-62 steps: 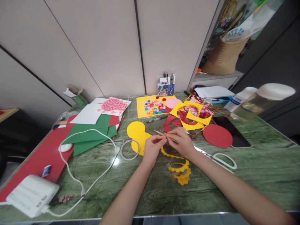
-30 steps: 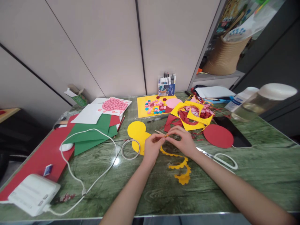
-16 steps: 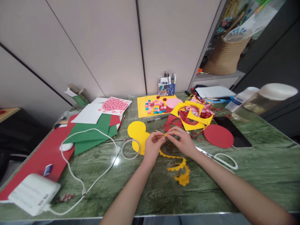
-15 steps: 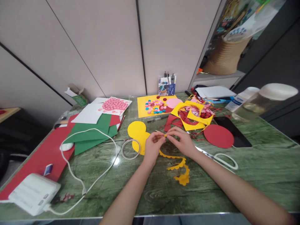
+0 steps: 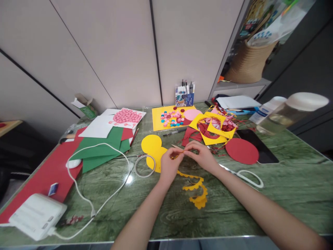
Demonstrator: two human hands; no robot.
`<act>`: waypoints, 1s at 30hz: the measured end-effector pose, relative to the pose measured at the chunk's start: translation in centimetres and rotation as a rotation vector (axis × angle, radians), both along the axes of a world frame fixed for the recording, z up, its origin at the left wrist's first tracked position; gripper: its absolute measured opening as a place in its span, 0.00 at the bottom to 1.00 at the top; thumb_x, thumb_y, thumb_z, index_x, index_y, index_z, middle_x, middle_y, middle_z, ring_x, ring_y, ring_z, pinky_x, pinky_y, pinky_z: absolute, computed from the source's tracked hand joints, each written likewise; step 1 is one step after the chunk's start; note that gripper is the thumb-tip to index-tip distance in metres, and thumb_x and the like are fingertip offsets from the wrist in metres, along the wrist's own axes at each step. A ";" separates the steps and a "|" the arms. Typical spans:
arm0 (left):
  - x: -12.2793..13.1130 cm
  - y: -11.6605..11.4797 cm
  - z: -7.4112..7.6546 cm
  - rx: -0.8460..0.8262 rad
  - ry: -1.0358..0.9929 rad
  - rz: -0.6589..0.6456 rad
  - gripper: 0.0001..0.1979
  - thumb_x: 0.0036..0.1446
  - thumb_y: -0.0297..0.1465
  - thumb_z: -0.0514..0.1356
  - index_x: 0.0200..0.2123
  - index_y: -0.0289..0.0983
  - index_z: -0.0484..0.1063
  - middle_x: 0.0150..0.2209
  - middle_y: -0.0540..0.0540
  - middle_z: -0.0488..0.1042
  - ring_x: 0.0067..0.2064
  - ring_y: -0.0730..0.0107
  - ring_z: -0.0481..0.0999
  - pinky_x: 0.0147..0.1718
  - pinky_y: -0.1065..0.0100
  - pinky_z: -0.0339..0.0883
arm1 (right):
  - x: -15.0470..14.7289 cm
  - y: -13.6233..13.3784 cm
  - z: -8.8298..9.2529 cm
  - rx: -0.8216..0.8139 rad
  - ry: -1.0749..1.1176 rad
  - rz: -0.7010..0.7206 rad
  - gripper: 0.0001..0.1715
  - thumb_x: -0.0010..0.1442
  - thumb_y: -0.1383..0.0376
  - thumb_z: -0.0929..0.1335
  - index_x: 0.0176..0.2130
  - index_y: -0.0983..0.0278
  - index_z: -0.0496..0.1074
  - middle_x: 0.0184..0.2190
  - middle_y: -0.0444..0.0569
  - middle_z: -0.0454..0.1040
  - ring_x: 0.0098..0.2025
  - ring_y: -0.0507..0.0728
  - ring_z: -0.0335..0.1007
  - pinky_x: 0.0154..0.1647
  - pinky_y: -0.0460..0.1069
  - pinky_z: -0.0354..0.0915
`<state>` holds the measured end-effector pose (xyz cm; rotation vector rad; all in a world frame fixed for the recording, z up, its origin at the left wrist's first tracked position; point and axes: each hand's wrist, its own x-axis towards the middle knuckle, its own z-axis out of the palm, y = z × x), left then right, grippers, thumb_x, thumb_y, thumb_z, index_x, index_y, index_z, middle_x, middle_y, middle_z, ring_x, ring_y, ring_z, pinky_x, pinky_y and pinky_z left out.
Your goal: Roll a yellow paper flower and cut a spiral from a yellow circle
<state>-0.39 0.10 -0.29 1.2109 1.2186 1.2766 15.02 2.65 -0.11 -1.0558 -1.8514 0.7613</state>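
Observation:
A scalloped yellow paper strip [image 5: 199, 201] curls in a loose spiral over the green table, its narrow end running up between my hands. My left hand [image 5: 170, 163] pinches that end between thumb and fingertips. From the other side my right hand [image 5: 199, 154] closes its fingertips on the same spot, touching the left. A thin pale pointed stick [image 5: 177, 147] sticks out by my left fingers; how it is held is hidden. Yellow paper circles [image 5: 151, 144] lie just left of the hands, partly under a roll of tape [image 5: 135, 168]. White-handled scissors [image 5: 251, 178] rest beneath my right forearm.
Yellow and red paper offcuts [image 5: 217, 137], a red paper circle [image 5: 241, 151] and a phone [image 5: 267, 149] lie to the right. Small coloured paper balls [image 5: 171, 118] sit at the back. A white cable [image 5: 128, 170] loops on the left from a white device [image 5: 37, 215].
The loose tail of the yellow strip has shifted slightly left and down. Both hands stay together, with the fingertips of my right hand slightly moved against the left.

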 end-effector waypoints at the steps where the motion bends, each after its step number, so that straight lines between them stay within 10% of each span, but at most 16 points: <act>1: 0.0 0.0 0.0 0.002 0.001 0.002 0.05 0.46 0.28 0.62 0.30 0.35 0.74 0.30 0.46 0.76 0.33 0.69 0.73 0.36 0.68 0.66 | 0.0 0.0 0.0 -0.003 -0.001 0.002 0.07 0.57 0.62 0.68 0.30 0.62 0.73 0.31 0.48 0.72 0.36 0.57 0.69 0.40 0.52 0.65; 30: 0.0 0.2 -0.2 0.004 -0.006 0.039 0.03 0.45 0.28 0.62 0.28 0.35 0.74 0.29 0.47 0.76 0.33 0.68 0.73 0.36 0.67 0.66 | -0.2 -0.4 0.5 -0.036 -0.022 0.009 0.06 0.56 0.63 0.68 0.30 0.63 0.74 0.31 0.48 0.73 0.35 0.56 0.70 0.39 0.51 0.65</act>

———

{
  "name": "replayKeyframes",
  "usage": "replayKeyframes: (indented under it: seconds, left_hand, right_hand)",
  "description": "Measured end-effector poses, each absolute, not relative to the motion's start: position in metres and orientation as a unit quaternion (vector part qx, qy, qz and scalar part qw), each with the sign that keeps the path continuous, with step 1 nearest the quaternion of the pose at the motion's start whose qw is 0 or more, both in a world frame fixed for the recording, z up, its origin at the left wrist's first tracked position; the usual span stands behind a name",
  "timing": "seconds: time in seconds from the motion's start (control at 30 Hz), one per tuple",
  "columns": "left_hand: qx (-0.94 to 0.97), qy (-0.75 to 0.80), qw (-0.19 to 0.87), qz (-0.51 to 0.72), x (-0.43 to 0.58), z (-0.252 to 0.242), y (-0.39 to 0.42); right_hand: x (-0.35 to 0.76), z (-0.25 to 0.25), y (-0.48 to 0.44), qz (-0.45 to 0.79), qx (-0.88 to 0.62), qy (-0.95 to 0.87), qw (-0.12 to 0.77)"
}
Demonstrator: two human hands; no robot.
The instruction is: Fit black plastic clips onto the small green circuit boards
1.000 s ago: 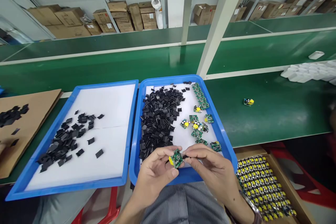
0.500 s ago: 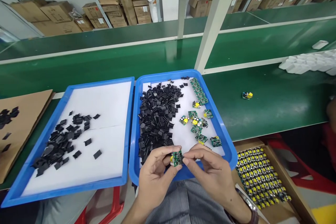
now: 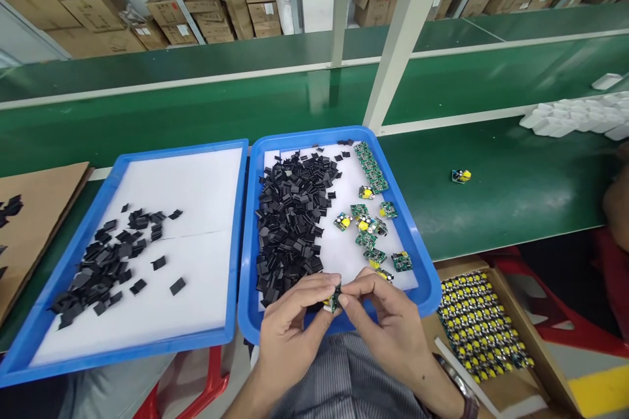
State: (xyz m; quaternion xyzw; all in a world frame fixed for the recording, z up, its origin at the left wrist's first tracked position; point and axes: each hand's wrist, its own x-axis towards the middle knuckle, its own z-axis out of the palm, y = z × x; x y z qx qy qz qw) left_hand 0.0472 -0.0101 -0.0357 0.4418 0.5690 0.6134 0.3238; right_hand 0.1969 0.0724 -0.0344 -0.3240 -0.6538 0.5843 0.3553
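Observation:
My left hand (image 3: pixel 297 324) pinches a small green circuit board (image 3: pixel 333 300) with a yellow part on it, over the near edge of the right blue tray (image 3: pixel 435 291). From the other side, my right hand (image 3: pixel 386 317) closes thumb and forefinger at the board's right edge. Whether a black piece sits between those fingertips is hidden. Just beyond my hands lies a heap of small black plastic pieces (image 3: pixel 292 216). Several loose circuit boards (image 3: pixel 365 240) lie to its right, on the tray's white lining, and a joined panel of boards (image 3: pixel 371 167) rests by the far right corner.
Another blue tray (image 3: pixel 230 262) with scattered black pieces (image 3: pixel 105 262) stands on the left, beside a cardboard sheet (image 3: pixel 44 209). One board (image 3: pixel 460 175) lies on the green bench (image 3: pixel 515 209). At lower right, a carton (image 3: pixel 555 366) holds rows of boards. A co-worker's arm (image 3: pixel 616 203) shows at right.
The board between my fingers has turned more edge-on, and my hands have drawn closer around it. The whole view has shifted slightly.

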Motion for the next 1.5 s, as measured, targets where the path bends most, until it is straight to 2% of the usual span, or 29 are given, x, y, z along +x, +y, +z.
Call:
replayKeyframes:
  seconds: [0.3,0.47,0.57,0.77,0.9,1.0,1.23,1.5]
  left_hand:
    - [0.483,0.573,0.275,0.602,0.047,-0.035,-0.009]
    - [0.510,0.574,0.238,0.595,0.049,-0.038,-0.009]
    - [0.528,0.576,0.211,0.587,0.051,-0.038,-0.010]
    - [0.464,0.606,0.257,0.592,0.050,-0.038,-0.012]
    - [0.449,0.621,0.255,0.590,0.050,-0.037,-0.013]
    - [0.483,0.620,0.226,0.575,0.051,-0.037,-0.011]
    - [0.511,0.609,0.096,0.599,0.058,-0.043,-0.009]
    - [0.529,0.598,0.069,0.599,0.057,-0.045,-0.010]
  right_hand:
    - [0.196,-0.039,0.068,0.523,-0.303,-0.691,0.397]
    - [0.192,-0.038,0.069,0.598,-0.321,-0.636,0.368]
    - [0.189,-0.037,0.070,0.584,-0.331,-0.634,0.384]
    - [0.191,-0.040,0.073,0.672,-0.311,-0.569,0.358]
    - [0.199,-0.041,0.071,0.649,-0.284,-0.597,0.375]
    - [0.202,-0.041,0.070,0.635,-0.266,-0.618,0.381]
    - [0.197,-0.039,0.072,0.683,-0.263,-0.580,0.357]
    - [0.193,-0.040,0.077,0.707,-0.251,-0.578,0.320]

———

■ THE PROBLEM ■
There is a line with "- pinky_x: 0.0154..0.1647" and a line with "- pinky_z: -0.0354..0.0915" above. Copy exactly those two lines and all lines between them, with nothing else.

■ OUTPUT BELOW ■
  - pinky_x: 0.0154..0.1647
  - pinky_y: -0.0460..0.1069
  - pinky_z: -0.0354..0.0915

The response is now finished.